ISIS: The rat with no tail
To students of history, the United States' failure to enlist enough faithful partners within the Middle East to eradicate ISIS should come as no surprise. After all, this isn't the first time a Western power has faced such challenges abroad.
In 1894, Alexandre Yersin discovered the role rats played in spreading the bubonic plague, a disease that posed a threat to all of humanity. As such, France's ensuing dératisation campaign in Hanoi must have seemed like a logical and even necessary measure at the time. Nevertheless, its effects were catastrophic.
Soon after the turn of the 20th century, France's anti-peste program in Hanoi had evolved to the point to where France was paying Vietnamese residents one cent for each rat tail handed over to the authorities. Thousands of rat tails began to pour in.

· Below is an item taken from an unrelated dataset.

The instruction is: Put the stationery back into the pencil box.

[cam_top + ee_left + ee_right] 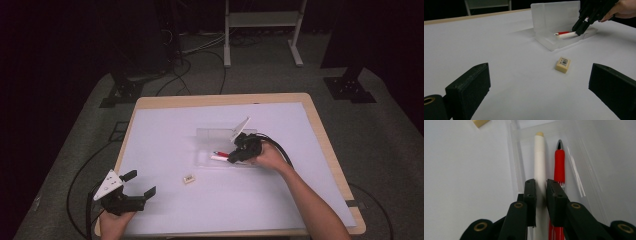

However, the French authorities' delight in seeing so many rat tails was to be short-lived. That delight quickly turned first into shock and then into disgust as the same authorities began to encounter tailless rats roaming the streets of Hanoi as well as rat-breeding enterprises in the suburbs. Instead of deceasing the rat population, France's dératisation efforts had actually increased it!
We learned from this experience that a rat with no tail can still procreate and also that a procreating rat, under certain circumstances, can be a good thing for quite a few people.
Today, ISIS is the rat with no tail, and like the Hanoi rat population at the turn of the 20th century, ISIS's recent growth is largely due to a dangerous mix of good intentions and perverse incentives.
The large masses of refugees flowing into the West are a prime example. Clearly, people of goodwill want to help others in need, and would-be refugees clearly want what is best for them and their families.
In order to reach the West, these would-be refugees merely have to fight the rat of ISIS enough to escape its clutches and profess to the West that they disapprove of ISIS's ways. They don't have to kill it; in fact, the eradication of ISIS would be counter to their efforts.
As a result of this dynamic, the number of Syrians who received U.S. training and are currently fighting ISIS is paltry. While General Austin reported that number to be "four or five" in September of 2015 (Why General Austin couldn't get a hard number, I will never know; he is a general, after all…well, is it four or is it five, dammit?), it may be slightly higher today, but it certainly remains pitifully low and dreadfully insufficient.
And while the Middle East is being stripped of the human capital required to eradicate the threat of Islamic extremism, intellectuals in the West are pontificating as to whether or not the helping of these refugees is worth the uptick in terrorist attacks or its effects on parents' decisions as to whether or not to send their daughters out to enjoy New Year's celebrations.
I, however, would like to pose a far simpler question: isn't a rat with no tail harder to trap and kill?